Brief –
The lines to repeat are those below from the one containing "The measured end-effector" down to the one containing "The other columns", both included; reproduce them exactly and nothing else.

Data to examine –
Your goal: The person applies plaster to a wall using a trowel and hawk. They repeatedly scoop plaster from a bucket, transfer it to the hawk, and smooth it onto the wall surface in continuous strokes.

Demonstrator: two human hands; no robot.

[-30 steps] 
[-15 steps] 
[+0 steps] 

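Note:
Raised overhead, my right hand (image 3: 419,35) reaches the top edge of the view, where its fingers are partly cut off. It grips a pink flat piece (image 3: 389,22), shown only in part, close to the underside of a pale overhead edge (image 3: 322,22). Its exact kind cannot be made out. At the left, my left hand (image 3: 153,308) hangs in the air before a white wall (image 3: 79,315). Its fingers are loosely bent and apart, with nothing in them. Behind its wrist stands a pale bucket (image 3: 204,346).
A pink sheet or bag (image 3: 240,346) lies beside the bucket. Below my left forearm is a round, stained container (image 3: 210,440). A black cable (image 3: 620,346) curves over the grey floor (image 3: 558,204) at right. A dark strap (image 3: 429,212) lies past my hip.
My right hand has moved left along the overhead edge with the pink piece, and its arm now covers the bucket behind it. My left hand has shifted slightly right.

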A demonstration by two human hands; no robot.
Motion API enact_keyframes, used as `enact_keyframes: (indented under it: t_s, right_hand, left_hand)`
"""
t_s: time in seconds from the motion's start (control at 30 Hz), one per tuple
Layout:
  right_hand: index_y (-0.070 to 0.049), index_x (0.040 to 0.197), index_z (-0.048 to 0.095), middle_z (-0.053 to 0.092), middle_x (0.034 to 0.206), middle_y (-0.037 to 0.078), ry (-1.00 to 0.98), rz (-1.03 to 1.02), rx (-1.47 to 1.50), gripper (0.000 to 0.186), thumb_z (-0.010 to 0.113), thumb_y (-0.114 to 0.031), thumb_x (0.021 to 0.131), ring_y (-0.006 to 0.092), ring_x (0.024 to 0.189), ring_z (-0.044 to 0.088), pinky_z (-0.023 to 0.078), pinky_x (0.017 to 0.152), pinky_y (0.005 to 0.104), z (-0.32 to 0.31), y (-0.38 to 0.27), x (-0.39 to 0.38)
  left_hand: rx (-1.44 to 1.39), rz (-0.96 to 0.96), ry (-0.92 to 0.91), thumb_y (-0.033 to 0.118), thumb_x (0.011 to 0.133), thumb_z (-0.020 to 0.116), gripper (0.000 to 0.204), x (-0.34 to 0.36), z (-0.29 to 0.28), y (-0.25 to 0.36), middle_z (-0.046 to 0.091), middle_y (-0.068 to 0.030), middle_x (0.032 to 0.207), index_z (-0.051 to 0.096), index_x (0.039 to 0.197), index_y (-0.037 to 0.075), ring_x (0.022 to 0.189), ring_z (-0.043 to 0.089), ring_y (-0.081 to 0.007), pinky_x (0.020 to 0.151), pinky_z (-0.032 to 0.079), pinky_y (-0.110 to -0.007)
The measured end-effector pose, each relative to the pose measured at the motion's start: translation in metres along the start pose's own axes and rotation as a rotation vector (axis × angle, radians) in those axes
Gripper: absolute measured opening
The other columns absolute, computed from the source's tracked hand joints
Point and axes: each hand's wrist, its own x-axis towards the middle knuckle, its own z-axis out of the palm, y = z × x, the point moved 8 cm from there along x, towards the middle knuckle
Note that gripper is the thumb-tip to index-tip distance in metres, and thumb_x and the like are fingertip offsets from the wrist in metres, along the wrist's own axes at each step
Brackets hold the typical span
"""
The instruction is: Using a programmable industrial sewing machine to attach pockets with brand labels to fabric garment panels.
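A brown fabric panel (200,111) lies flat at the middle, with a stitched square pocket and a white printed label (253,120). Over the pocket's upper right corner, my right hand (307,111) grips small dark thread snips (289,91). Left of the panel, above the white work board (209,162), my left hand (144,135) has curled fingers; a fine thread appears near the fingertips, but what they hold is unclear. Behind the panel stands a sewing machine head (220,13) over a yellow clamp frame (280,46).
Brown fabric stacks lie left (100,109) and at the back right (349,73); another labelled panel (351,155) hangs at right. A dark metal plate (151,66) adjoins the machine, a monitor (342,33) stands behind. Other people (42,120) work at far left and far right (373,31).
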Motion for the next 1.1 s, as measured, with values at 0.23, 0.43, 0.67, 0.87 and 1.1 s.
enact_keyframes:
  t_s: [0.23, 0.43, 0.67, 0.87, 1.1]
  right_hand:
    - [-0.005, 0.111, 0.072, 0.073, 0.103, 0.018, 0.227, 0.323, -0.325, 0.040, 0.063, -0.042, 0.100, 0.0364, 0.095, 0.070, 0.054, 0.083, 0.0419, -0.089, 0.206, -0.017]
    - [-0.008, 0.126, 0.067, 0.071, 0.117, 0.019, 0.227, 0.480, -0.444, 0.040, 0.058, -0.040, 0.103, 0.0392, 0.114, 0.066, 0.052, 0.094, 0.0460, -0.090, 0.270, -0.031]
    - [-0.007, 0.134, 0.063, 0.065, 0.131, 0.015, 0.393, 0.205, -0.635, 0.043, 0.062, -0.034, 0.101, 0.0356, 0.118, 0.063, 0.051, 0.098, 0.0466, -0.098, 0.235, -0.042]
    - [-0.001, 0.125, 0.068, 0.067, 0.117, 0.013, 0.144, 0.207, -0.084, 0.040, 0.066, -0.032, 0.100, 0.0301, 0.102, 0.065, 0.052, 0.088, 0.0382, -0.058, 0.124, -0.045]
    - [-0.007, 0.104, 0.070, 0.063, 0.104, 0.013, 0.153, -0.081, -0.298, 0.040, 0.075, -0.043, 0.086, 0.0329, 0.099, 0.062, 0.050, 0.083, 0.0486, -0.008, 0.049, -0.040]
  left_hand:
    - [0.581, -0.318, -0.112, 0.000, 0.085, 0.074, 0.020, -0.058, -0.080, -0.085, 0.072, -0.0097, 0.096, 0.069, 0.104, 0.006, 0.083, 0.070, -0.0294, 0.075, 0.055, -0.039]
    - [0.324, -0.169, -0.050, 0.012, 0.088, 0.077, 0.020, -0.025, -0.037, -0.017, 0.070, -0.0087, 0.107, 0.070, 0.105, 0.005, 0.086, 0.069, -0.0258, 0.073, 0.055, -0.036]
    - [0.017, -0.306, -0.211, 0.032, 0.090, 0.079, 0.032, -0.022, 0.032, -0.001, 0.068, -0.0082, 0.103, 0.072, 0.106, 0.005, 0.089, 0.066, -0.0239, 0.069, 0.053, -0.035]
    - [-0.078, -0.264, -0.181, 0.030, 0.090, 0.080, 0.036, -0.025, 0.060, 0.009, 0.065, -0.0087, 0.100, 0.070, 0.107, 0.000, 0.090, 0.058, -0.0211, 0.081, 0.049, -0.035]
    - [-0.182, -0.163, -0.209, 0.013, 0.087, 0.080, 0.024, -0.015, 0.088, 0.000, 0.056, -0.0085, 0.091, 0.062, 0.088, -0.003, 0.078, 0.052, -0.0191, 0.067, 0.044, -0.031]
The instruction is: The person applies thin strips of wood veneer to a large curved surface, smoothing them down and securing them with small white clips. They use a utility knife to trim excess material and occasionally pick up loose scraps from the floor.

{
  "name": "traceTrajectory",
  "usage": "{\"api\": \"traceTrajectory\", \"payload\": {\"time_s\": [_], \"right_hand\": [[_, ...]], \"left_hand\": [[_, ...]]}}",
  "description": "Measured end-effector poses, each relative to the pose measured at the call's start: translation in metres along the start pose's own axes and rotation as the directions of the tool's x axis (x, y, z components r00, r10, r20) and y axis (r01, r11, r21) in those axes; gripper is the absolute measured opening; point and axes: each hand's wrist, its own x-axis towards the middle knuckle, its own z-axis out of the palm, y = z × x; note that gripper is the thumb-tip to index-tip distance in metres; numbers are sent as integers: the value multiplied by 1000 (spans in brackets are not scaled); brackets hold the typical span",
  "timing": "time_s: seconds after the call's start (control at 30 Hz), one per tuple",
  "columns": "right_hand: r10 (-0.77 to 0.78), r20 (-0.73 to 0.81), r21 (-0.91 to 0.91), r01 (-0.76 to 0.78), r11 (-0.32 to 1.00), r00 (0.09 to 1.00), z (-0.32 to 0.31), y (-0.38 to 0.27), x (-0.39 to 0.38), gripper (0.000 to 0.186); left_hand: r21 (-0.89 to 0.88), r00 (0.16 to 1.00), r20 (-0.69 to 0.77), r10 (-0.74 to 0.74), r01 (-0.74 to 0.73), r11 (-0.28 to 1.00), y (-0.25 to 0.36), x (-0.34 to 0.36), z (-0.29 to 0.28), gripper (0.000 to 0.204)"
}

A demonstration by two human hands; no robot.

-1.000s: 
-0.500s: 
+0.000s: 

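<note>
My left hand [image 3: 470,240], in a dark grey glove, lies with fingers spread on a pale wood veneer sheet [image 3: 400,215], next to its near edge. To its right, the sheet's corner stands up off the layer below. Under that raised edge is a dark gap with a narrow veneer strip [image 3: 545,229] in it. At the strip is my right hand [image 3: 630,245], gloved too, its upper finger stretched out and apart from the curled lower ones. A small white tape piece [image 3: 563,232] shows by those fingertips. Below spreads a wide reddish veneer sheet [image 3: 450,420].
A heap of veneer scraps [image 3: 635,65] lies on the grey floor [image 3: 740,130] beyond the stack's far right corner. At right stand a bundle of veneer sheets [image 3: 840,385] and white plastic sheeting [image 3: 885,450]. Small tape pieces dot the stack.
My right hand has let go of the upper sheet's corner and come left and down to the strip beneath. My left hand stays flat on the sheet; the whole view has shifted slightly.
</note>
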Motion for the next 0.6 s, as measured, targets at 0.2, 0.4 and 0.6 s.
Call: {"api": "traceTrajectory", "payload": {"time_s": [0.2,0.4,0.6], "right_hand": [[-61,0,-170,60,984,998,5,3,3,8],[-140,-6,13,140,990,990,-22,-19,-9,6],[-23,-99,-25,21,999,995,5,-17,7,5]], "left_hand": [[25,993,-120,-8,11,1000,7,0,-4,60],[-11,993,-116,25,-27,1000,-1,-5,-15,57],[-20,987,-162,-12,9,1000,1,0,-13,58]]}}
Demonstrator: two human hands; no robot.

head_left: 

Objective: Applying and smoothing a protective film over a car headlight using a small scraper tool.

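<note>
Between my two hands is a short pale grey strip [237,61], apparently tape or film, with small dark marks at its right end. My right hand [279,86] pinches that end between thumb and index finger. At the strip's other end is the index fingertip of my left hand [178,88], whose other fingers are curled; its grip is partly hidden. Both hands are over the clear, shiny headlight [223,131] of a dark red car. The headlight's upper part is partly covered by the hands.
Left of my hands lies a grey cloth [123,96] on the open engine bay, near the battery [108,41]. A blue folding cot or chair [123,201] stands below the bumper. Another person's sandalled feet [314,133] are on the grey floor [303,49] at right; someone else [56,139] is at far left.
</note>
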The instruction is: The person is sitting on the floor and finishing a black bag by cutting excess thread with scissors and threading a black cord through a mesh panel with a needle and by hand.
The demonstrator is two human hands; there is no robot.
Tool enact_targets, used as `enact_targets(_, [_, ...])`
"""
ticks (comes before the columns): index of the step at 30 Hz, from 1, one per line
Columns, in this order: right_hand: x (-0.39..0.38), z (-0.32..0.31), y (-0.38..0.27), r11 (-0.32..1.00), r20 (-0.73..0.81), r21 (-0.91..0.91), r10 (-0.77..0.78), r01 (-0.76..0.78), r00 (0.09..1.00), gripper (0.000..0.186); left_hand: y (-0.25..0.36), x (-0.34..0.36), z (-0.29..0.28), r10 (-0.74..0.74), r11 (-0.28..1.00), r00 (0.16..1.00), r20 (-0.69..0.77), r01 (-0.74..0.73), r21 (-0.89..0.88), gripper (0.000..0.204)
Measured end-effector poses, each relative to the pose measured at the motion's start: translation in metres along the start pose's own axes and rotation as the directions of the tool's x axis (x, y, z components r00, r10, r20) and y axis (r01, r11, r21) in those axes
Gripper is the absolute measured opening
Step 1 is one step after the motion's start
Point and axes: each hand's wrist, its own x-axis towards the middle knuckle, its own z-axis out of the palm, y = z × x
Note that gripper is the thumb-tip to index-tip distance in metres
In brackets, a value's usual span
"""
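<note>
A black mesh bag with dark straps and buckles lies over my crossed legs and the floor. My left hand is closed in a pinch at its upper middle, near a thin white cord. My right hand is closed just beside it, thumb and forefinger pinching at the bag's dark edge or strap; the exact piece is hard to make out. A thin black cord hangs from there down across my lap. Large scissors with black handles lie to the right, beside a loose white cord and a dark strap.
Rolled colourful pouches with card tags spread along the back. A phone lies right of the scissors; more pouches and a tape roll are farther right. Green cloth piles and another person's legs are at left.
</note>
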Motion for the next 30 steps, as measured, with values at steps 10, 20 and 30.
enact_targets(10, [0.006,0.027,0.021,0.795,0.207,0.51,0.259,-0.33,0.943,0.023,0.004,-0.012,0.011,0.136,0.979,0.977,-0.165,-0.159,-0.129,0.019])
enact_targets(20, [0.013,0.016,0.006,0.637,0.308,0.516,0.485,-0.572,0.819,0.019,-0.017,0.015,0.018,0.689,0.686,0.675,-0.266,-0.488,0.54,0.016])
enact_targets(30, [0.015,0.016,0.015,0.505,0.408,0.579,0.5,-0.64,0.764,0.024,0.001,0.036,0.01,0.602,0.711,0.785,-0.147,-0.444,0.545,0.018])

Written answer –
The measured end-effector pose, each relative to the pose measured at the motion's start: translation in metres along the start pose's own axes and rotation as a rotation vector (axis × angle, radians) in those axes
Gripper: absolute measured opening
The other columns absolute, computed from the source's tracked hand joints

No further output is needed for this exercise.